I'm going to tell you quickly about Abraham my best friend, because if I don't put my best friend in my story, what kind of a man am I? Abraham was crazy, but the thing about Abraham is he is the kind of guy who would give you his own shirt off his own back if you didn't have one. I've seen him do it once. He just did it and said, "No sweat, I've got too many, anyway. Plus its hot." The thing with Abraham is he loves women. We both used to. I settled down but Abe's got five, already. He used to call me Flynn and I used to call him Father sometimes. As in "Father Abraham's got many sons. I am one of them and so are you, so let's all praise the lord. Nod your head, clap your hands, shake your feet, Father Abraham... " and we'd go on and on, until he was red with anger or blue with laughter.  Its an old church song we learnt at Cub Scouts. But, he's still my friend.
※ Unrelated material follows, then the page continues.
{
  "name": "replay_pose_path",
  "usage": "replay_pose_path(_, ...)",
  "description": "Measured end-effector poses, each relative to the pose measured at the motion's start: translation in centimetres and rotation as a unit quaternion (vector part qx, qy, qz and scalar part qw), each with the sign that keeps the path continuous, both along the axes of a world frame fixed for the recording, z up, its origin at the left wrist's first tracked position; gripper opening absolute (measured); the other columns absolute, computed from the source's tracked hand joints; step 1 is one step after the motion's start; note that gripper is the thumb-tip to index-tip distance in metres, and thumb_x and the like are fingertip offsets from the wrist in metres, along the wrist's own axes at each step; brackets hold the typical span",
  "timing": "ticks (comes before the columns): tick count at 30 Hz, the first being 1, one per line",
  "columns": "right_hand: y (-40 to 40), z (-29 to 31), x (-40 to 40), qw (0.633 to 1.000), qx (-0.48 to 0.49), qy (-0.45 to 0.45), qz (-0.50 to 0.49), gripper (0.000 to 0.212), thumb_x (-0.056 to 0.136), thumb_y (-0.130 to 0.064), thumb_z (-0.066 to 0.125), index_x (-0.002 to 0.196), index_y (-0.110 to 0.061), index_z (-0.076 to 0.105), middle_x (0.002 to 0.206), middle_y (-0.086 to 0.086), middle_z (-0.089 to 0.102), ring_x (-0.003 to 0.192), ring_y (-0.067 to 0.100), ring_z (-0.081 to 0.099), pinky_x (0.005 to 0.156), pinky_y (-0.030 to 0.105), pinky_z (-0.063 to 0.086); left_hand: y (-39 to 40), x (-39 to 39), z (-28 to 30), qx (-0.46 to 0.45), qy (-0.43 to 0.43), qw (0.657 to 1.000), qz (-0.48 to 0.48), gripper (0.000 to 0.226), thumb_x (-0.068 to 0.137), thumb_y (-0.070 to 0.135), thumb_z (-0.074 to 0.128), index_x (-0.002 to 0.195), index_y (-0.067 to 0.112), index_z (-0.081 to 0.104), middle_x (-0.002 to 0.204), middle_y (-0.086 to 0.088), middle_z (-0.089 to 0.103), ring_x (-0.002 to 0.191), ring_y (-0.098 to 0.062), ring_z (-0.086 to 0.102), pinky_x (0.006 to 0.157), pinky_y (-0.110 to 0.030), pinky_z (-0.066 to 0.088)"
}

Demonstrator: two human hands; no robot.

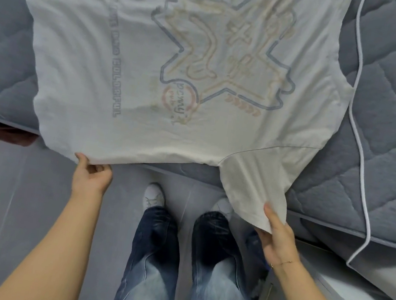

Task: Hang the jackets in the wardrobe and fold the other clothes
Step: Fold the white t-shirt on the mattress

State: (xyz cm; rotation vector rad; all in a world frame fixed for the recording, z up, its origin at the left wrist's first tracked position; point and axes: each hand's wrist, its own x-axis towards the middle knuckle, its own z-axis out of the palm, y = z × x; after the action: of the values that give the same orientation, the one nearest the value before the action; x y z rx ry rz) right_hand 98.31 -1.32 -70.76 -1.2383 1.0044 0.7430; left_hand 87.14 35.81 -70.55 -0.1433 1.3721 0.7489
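Both hands hold the white T-shirt (133, 60) on the bed (387, 155): left hand (93, 174) grips its edge, right hand (279, 239) its sleeve.

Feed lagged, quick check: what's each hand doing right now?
Left hand: pinching the T-shirt edge.
Right hand: gripping its sleeve.

T-shirt (153, 64) top edge cropped, left print letters blurred
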Motion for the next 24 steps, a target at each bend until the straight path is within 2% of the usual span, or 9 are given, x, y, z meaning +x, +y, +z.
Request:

Let me explain what happened to me later. Do you remember the floods a few years ago? Well, my family used to live near Riverbank. Not the best place to be when the rivers overflow. Those were some crazy times, man. We even had bull sharks roaming the streets! It was like your whole life was being washed away. Everyone was going kind of survivalist, rowing boats to get supplies, and waiting on rooves for helicopters to come or some shit. I was lucky to survive. My house was destroyed and so I had to move into a temporary shelter. I'm still living there now. Everyone kind of forgets after the really bad stuff happens. It makes me angry, sometimes, but Mark told me it was just part of life. The same sort of stuff happens all over the world. He also told me right near that time 20 000 people died in Japan where he used to live. Talk about being homeless. Those guys were house less, they were apartment less, they were car less, they were- well there was a lot less of everything after that. I thought we had it bad. But its not the scale of the tragedy I guess. Its not how many its that or what. My friend is always saying stuff that I can only half understand.

So, I was going to tell you how I learned to read. After the floods, I was living in a temporary shelter. It wasn't much really. There were a lot of scared and lonely and angry people around, I remember that much. But there wasn't much to do. Suddenly, these guys started coming by. They called themselves the Footpath Library, and they had all of these books. They had comics, so I used to look at them, because at least I could understand the pictures. They had kids books too. I looked at them and thought, this is baby shit and I can't even read it.

Then this guy, Mark, came around and started asking us if anyone liked hip hop. Man, it was about the only music I listened to. He said, "do you know the words?" And I said, "sure." He said, "how good's your rap. Show me a bit of breaking if you know how to do that first." "Piss off, man", I said, "What do you really want." And he said, "I want to teach you how to read becuase it looks like youre not quite sure how." So he told me this plan, I didn't have to do it if I didn't want to, but if you slow down your rap a bit you can learn to read.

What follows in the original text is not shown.